I have been working on a caster project. I have a setup that sent to rtk2go and that worked but was trying to host a caster at farm. I have been spending alot of time trying to port forward and open firewalls to get it so my rovers can access farm. I have a Telus Smart hub and also tried with a sim card in a data modem and I cannot get them to allow a rover to connect. I have setup a NoIp account and it finds my Ip as I don’t have a static on any of my internet sources. I have set up port forwards, have checked firewall rules etc just nothing. I used port checker to see if ports were open and it times out so something is not correct. I did read that I need to get a business account or a static ip from provider to make it work. Is that correct? If so how do things like No-Ip work for others?

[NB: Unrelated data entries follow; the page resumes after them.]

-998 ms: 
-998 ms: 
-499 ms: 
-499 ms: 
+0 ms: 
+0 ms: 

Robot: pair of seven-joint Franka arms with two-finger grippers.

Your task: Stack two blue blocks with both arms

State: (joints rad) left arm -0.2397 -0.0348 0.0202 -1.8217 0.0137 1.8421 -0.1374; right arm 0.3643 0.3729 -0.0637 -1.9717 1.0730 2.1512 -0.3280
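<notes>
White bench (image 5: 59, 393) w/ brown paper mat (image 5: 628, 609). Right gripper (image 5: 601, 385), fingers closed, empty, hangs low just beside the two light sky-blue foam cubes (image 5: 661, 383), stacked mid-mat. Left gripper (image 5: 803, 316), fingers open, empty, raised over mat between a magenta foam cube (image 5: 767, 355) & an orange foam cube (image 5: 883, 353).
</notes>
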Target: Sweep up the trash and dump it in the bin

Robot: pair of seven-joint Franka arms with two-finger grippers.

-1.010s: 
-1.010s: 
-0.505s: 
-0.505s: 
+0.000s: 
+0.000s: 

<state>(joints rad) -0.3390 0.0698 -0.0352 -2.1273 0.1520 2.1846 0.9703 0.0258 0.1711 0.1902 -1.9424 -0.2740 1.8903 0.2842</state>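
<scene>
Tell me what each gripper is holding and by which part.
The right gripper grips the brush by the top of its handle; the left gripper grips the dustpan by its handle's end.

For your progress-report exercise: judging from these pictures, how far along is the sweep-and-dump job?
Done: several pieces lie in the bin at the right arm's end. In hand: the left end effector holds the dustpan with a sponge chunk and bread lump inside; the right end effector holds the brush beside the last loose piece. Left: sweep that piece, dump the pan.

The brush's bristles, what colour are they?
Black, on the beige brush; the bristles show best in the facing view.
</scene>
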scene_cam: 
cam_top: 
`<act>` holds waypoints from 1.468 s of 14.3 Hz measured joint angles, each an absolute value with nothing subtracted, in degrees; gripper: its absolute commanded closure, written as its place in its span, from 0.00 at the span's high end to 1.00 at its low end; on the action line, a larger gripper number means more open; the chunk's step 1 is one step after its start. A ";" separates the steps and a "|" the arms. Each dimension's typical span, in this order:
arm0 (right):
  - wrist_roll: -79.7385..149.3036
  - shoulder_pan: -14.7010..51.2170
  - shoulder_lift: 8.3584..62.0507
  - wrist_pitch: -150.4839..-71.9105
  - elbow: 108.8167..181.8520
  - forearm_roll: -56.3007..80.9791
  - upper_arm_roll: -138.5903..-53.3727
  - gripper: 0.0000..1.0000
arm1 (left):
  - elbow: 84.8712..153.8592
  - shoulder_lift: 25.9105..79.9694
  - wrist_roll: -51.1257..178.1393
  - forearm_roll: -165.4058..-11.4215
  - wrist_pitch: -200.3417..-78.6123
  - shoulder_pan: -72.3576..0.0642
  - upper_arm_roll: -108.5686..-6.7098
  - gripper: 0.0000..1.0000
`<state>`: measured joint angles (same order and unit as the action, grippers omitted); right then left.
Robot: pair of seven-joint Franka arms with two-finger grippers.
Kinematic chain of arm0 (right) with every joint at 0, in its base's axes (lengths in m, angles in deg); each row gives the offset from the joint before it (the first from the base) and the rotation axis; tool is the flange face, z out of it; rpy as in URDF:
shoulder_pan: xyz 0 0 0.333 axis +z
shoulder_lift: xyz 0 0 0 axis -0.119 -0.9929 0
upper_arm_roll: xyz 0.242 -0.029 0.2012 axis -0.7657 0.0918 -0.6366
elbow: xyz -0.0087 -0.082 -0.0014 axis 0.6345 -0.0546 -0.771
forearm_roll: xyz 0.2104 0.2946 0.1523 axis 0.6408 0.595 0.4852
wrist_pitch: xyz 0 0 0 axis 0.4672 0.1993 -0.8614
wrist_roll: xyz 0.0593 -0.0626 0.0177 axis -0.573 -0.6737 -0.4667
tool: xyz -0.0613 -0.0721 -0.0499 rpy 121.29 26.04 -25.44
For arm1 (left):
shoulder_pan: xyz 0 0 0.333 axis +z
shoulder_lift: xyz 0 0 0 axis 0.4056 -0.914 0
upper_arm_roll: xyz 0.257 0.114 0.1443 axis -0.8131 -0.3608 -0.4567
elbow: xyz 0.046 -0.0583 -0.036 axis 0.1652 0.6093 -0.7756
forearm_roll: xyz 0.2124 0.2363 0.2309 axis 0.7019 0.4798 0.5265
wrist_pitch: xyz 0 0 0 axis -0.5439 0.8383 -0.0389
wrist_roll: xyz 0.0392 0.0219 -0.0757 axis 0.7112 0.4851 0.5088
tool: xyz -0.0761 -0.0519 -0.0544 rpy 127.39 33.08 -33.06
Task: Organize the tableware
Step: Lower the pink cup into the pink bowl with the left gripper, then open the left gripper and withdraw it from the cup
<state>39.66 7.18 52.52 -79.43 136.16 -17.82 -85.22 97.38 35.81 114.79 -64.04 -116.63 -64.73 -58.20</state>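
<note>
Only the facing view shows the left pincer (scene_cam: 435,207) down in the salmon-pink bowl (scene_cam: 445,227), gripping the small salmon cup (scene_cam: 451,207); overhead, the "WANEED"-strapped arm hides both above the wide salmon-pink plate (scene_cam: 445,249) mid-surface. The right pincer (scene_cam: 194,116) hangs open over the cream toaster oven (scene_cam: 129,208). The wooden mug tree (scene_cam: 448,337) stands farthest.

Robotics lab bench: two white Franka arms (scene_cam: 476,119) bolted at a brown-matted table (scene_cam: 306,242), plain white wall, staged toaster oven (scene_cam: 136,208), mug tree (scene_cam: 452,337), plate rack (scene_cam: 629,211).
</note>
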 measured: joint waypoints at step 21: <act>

I was trying port 2101, is that the issue?
My plan is to get Starlink at farm for internet but have read you can’t get a static IP for them so maybe that won’t work either.
Any ideas as I have spent hours and am frustrated to the point where I may just go back to rtk2go

You should only need a public IP-address and port forwarding set up. No-IP makes things more convenient, I use it but it is no must.

Sounds like you know how it should work, perhaps some firewall issue or still something not correct with port forwarding. I remember fighting with this when I changed my modem. They all have a bit different menus. I had configured port number fine, it was just one “hidden” tick that needed to be set to actually activate port forwarding.

Try it first with a browser, at home, then from internet.

By the way, which caster are you using?